Cientistas encontraram algumas semelhanças entre a formação de metano em Marte e os processos terrestres

A Administração Nacional de Aeronáutica e Espaço (NASA) dos Estados Unidos anunciou em seu site os resultados de um estudo dedicado ao estudo de dados de amostras de solo coletadas pelo rover Curiosity na Cratera Gale. Os cientistas analisaram a composição química e isotópica de amostras de metano marcianas obtidas pelo rover por aquecimento de rochas retiradas desta cratera.

Fonte da imagem: NASA/Caltech-JPL/MSSS

De acordo com um estudo publicado na revista científica Proceedings of the National Academy of Sciences, a análise de isótopos de carbono revelou três possíveis origens de carbono em amostras de solo marciano. Os cientistas observaram que todas as três opções têm semelhanças e diferenças dos processos característicos da Terra.

O carbono tem dois isótopos estáveis, carbono-12 e carbono-13, pela razão dos quais em uma amostra pode-se determinar, pelo menos até certo ponto, as características da origem do carbono, apesar da idade da amostra. Na Terra, o carbono está presente em todas as formas de vida em um ciclo que foi bem estudado por meio de medições de suas abundâncias de isótopos. Por exemplo, os seres vivos na Terra usam o átomo de carbono-12 menor e mais leve para o metabolismo ou para a fotossíntese, em vez do átomo de carbono-13 mais pesado.

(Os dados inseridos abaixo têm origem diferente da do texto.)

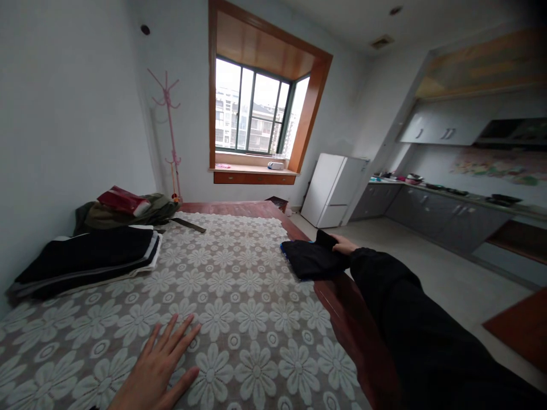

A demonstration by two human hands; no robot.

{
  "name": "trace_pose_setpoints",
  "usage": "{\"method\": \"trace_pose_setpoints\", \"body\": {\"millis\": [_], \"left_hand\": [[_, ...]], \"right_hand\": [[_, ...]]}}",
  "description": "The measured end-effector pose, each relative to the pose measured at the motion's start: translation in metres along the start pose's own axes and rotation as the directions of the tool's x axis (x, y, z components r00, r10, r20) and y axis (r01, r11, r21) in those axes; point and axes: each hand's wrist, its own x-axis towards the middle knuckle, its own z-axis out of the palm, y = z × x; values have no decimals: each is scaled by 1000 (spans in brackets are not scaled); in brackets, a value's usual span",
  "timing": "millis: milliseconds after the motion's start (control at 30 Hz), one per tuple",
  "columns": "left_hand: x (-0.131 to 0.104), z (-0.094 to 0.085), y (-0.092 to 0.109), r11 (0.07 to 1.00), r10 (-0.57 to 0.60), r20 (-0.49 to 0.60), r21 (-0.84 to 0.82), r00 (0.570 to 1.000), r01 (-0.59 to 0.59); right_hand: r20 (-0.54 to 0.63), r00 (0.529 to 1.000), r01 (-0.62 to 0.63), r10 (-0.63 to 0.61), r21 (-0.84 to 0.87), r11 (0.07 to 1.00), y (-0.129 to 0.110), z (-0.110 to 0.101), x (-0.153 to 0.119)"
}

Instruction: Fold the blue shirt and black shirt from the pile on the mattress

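Observation:
My left hand [160, 364] rests with fingers spread on the flowered tablecloth [256, 319], near the front. At the table's right edge my right hand [343, 245] grips the upper right part of a folded black cloth [310, 259], whose exact kind I cannot tell. Some blue shows along that cloth's left edge. The thumb and most fingers of the right hand are hidden behind or under the fabric. A stack of folded dark clothes [89, 256], black with grey and white layers, lies on the left side of the table.
Behind the stack sits an olive-green bag [160, 208] with a red packet [122, 199] on top. A pink coat stand [171, 125] is by the wall. Beyond the table are a white refrigerator [329, 188], grey kitchen cabinets [431, 210] and a window [256, 108].

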Motion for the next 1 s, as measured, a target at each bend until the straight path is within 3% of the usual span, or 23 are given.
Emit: {"method": "trace_pose_setpoints", "body": {"millis": [167, 367, 467, 533, 600, 700, 800, 900, 1000], "left_hand": [[2, -1, 1, 1000, 2, -13, -5, 1000, -2], [2, 5, -3, 1000, 25, -45, -1, 999, -25], [1, 2, -2, 1000, 8, -32, -5, 999, -8], [1, -2, 1, 1000, -10, -15, -8, 1000, 10], [1, -7, 4, 999, -24, 3, -22, 1000, 24], [2, -15, 9, 997, -43, 46, -67, 998, 46], [4, -21, 13, 990, -73, 103, -116, 992, 84], [5, -25, 15, 981, -95, 143, -155, 985, 117], [4, -26, 16, 975, -102, 156, -182, 983, 130]], "right_hand": [[-39, 998, 48, -50, -47, 998, 16, 4, 4], [-94, 992, -103, 89, -157, 982, 35, 43, -15], [-163, 978, -164, 132, -199, 966, 34, 52, -25], [-231, 968, -158, 98, -256, 954, 26, 53, -26], [-284, 958, -69, -38, -358, 931, 11, 58, -23], [-193, 960, 100, -204, -443, 891, -19, 81, -16], [-22, 988, 127, -151, -423, 897, -42, 120, -16], [29, 991, 125, -127, -479, 869, -46, 151, -22], [32, 986, 157, -164, -513, 844, -38, 163, -24]]}}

Assim, a presença de mais carbono-12 do que carbono-13 em rochas antigas, juntamente com outros fatores, permite aos cientistas supor que estamos falando de sinais de vida antiga. Ao avaliar a proporção desses dois isótopos de carbono, os cientistas podem dizer que tipo de vida eles estão considerando e em que ambiente viveram criaturas antigas.

Em Marte, pesquisadores usando o Curiosity descobriram que quase metade das amostras continha quantidades surpreendentemente altas de carbono-12 em comparação com as encontradas na atmosfera marciana e nos meteoritos. Os pesquisadores relatam que essas amostras foram retiradas de cinco locais diferentes na Cratera Gale, o que pode ser devido ao fato de todos os locais terem superfícies antigas bem preservadas.

«Essas amostras são quase completamente isentas de carbono-13, o que as torna semelhantes aos depósitos das rochas mais antigas de origem bacteriana, que se formaram no local da Austrália moderna há 2,7 bilhões de anos. Até agora, não podemos descartar que esses depósitos possam ter se formado em Marte sem a participação de organismos vivos”, cita um dos autores do estudo, professor da Universidade da Pensilvânia (EUA) Christopher House.

«Na Terra, os processos que geram o mesmo sinal de carbono que encontramos em Marte são biológicos, diz House. “Precisamos entender se a mesma explicação funciona para Marte ou se existem outras explicações porque Marte é muito diferente (da Terra).”

Isso não indica necessariamente a existência de vida antiga em Marte, já que nenhuma evidência conclusiva foi encontrada para essa afirmação, relatam os pesquisadores. “Estamos encontrando coisas interessantes em Marte, mas realmente precisamos de mais evidências para dizer que identificamos vida”, disse Paul Mahaffy, que foi investigador principal do laboratório de química de análise de amostras em Marte. “Então, estamos analisando o que mais, se não a vida, poderia ter produzido a assinatura isotópica de carbono que estamos vendo.”

Não se pode descartar que tal proporção de carbono-12 para carbono-13 também possa surgir devido à poeira cósmica que atingiu a superfície de Marte quando o sistema solar passou por uma gigantesca nuvem molecular rica em carbono-12 centenas de milhões de anos atrás. .

Os cientistas também admitem a possibilidade de reduzir a quantidade de carbono-13 devido à exposição das rochas marcianas à radiação ultravioleta.